Ziet u een fout in deze regeling? Meld het ons op regelgeving@overheid.nl!
Gemeente Schoonhoven

Verordening Precariobelasting 2014

Wetstechnische informatie

Gegevens van de regeling
OverheidsorganisatieGemeente Schoonhoven
Officiële naam regelingVerordening Precariobelasting 2014
CiteertitelOnbekend
Vastgesteld doorgemeenteraad
Onderwerpfinanciën en economie
Eigen onderwerpVerordening Precariobelasting 2014

Opmerkingen met betrekking tot de regeling

Geen

Wettelijke grondslag(en) of bevoegdheid waarop de regeling is gebaseerd

Onbekend

Overzicht van in de tekst verwerkte wijzigingen

Datum inwerking-

treding

Terugwerkende

kracht tot en met

Datum uitwerking-

treding

Betreft

Datum ondertekening

Bron bekendmaking

Kenmerk voorstel

01-01-201401-01-2016Indexering

12-12-2013

Onbekend

Verordening Precariobelasting 2014

Tekst van de regeling

Verordening precariobelasting 2014

De raad van de gemeente Schoonhoven;

gelet op artikel 228 van de Gemeentewet;

b e s l u i t :

vast te stellen de:

Verordening op de heffing en invordering van precariobelasting 2014

Artikel 1 Voorwerp van belasting; belastbaar feit

Onder de naam precariobelasting wordt een directe belasting geheven ter zake van het hebben van voorwerpen onder, op of boven, voor de openbare dienst bestemde gemeentegrond.

Artikel 2 Definities

Bij de toepassing van deze verordening wordt verstaan onder:

  • a.

    jaar : een kalenderjaar;

  • b.

    kwartaal: een kalenderkwartaal;

  • c.

    maand: een kalendermaand;

  • d.

    week: een periode van zeven achtereenvolgende dagen;

  • e.

    dag: een periode van vierentwintig uur, aanvangende om 0.00 uur, of een gedeelte

    daarvan;

  • f.

    rijwielstalling: een van gemeentewege ingerichte rijwielbewaarplaats.
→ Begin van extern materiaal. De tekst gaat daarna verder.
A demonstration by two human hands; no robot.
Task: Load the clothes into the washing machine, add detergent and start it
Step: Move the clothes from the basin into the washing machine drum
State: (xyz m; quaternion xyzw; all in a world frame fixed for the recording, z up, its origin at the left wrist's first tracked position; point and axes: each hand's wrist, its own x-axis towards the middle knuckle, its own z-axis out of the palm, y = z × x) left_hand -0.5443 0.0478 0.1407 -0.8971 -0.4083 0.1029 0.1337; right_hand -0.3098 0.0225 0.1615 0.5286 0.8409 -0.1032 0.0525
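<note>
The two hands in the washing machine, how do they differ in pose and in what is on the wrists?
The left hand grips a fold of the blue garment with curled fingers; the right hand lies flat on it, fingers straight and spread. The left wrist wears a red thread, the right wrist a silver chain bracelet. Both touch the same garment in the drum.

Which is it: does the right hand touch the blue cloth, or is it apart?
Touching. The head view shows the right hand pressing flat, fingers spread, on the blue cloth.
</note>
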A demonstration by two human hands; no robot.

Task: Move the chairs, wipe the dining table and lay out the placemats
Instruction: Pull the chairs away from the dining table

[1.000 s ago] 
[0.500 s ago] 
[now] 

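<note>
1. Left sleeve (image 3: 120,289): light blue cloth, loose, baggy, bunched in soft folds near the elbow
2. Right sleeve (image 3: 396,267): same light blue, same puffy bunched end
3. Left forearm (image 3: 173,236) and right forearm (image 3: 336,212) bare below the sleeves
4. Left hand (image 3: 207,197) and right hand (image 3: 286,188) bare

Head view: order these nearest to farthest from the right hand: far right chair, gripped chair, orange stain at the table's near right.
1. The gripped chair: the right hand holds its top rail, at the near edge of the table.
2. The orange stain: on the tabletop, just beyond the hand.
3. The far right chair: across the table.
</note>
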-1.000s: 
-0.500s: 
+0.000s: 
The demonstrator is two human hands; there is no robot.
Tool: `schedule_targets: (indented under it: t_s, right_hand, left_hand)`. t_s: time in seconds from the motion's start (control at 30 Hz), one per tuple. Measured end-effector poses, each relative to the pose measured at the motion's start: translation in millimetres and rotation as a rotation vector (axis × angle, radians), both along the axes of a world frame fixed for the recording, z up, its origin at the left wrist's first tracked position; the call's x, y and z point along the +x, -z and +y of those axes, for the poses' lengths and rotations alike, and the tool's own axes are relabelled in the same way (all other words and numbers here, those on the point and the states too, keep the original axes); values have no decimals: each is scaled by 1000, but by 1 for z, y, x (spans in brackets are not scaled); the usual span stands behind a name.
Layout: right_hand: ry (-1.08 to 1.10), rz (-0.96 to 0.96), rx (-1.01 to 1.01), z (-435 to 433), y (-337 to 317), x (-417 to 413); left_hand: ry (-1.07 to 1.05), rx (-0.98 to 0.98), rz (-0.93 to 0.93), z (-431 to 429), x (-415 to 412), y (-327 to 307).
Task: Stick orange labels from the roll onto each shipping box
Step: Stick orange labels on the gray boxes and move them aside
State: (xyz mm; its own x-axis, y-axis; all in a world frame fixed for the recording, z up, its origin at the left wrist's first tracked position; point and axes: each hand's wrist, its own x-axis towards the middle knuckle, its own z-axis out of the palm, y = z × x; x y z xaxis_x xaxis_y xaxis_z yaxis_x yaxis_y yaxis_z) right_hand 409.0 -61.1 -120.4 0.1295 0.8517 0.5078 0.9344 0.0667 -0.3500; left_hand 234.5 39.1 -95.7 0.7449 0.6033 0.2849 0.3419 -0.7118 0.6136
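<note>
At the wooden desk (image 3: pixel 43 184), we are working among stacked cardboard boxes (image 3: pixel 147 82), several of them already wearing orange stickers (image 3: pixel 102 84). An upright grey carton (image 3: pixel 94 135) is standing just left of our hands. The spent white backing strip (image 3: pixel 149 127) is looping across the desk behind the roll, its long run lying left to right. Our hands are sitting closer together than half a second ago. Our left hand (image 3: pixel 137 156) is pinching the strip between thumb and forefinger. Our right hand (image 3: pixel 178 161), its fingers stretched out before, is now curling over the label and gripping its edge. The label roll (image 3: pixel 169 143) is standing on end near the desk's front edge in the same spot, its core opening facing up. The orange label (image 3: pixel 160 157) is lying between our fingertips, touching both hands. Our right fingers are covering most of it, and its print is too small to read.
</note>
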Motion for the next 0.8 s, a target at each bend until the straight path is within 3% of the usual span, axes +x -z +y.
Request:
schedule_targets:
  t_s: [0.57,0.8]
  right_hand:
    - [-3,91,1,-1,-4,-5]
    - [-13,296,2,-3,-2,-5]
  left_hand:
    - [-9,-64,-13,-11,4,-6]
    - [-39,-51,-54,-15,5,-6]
    Artikel 3 Belastingplicht

    De belasting wordt geheven van degene die één of meer voorwerpen heeft onder, op of boven, voor de openbare dienst bestemde gemeentegrond, dan wel van degene ten behoeve van wie die voorwerpen onder, op of boven voor de openbare dienst bestemde gemeentegrond aanwezig zijn.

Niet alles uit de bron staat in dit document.